SOURCE MATERIAL:
==========

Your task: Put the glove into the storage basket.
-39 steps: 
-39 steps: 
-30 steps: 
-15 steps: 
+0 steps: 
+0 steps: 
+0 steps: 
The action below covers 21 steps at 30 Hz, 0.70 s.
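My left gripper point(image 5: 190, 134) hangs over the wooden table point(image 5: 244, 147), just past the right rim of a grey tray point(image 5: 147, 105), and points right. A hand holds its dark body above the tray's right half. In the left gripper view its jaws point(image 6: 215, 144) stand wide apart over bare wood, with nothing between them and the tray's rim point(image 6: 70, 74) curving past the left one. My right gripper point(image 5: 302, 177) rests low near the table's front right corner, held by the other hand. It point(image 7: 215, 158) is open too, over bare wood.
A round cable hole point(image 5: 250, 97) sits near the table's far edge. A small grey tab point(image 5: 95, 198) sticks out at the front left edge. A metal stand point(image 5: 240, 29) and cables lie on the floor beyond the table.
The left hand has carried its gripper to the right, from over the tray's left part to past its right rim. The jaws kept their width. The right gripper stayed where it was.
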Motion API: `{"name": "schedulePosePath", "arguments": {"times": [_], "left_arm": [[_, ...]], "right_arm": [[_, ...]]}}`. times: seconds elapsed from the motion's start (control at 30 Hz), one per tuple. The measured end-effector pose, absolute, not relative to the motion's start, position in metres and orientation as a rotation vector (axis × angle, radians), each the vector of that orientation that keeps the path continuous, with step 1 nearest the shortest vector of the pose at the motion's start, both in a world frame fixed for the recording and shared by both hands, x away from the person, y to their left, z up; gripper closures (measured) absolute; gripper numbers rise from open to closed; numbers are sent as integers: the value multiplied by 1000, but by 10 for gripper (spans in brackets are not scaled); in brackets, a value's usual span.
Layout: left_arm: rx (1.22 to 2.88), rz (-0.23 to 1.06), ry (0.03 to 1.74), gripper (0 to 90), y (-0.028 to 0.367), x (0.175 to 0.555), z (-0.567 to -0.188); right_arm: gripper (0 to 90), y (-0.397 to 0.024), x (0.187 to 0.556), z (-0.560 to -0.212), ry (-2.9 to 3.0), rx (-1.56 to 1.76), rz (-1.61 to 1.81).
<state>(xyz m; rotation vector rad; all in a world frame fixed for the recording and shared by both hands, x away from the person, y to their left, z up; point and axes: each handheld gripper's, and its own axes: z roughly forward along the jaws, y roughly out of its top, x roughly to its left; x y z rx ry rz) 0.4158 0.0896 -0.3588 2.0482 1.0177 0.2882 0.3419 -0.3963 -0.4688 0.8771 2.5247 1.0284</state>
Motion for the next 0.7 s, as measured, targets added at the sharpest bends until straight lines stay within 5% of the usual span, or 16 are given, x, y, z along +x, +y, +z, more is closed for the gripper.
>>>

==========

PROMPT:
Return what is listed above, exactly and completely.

REPLY:
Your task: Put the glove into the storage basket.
-39 steps: 
-39 steps: 
-30 steps: 
-15 steps: 
+0 steps: 
+0 steps: 
+0 steps: 
The action below covers 21 steps at 30 Hz, 0.70 s.
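My left gripper point(image 5: 190, 134) hangs over the wooden table point(image 5: 244, 147), just past the right rim of a grey tray point(image 5: 147, 105), and points right. A hand holds its dark body above the tray's right half. In the left gripper view its jaws point(image 6: 215, 144) stand wide apart over bare wood, with nothing between them and the tray's rim point(image 6: 70, 74) curving past the left one. My right gripper point(image 5: 302, 177) rests low near the table's front right corner, held by the other hand. It point(image 7: 215, 158) is open too, over bare wood.
A round cable hole point(image 5: 250, 97) sits near the table's far edge. A small grey tab point(image 5: 95, 198) sticks out at the front left edge. A metal stand point(image 5: 240, 29) and cables lie on the floor beyond the table.
The left hand has carried its gripper to the right, from over the tray's left part to past its right rim. The jaws kept their width. The right gripper stayed where it was.
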Motion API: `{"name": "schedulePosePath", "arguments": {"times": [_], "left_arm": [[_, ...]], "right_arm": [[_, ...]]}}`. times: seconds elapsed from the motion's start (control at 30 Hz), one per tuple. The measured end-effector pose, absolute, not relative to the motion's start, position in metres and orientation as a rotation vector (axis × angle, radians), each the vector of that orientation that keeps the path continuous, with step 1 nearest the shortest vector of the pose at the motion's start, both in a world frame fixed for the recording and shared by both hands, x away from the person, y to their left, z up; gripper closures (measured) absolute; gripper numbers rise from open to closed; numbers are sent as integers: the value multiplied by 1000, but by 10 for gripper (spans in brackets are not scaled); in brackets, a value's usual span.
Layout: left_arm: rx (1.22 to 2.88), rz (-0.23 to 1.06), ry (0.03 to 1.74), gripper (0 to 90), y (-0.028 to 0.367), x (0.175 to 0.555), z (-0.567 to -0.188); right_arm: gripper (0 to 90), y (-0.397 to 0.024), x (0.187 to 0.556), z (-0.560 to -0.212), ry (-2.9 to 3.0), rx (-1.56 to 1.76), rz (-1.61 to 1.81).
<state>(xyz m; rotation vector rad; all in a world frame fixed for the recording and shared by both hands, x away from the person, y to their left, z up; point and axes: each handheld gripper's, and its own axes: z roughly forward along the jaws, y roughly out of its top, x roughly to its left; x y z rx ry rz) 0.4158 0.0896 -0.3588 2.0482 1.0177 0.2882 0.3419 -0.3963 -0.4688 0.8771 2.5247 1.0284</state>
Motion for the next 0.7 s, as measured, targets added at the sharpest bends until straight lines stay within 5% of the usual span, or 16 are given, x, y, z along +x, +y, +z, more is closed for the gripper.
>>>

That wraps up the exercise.